Observing grain crushing using 3D X-ray microfocus computer tomography images
Speaker:Dr. Ryan Wai Man YAN
Senior Lecturer
Department of Civil and Environmental Engineering
University of Auckland
New Zealand
Date & Time:5 Dec 2016 (Monday) 11:00 - 12:00
Venue:E11 – 1035
Organized by:Department of Civil and Environmental Engineering


Breakage in granular material has gained more research attention recently. This grain scale behavior would cause significant change to the macroscopic response. The development of x-ray micro-tomography technique makes it possible to non-destructively examine the microstructure of an assemblage at different stages of loading. In this talk, a 3D micro-focused X-ray CT study will be presented. CT images are used to visualize the development of grain crushing under one-dimensional compression. Initially uniformly graded carbonate grains are prepared into a tailor-made oedometric cell such that X-ray CT scanned images can be taken at different stages (loading and unloading) of the test. State-of-the-art image processing technique has been developed to isolate individual grains from the assemblage.
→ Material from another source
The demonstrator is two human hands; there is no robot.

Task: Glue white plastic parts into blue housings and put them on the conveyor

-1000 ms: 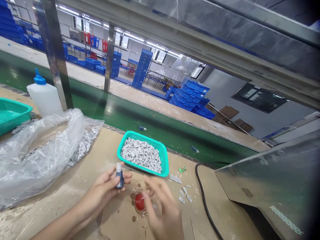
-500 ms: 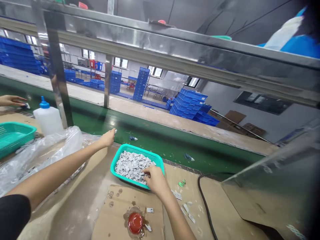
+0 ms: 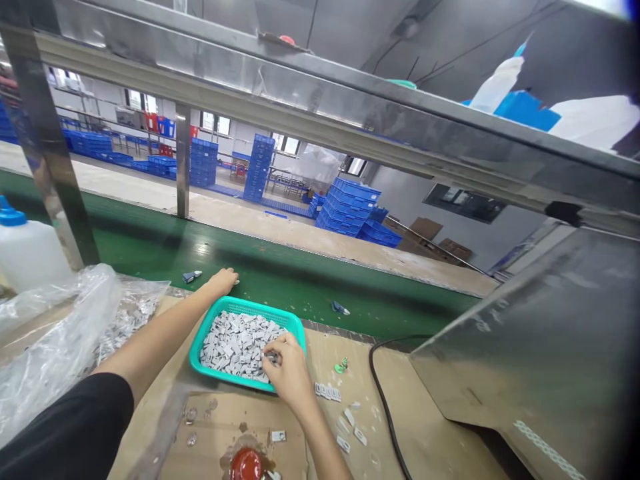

Particulate-scale information including particle size distribution and particle shape characteristics is evaluated from the processed images and the results are compared with other available methods in the literature


Dr Ryan Yan is currently a Senior Lecturer in the Department of Civil and Environmental Engineering at the University of Auckland. Prior to moving to New Zealand, he had been an Assistant Professor at the University of Hong Kong and University of Macau for totally more than 10 years. His current research interests include constitutive and numerical modeling of geomaterials, grain-scale micromechanics, geotechnical process monitoring, and application of Bayesian inference to geotechnical engineering. Ryan is a chartered member of the Hong Kong Institution of Engineers (Geotechnical). He was the recipient of ICACM Young Investigator Award presented by the International Chinese Association for Computational Mechanics in 2013.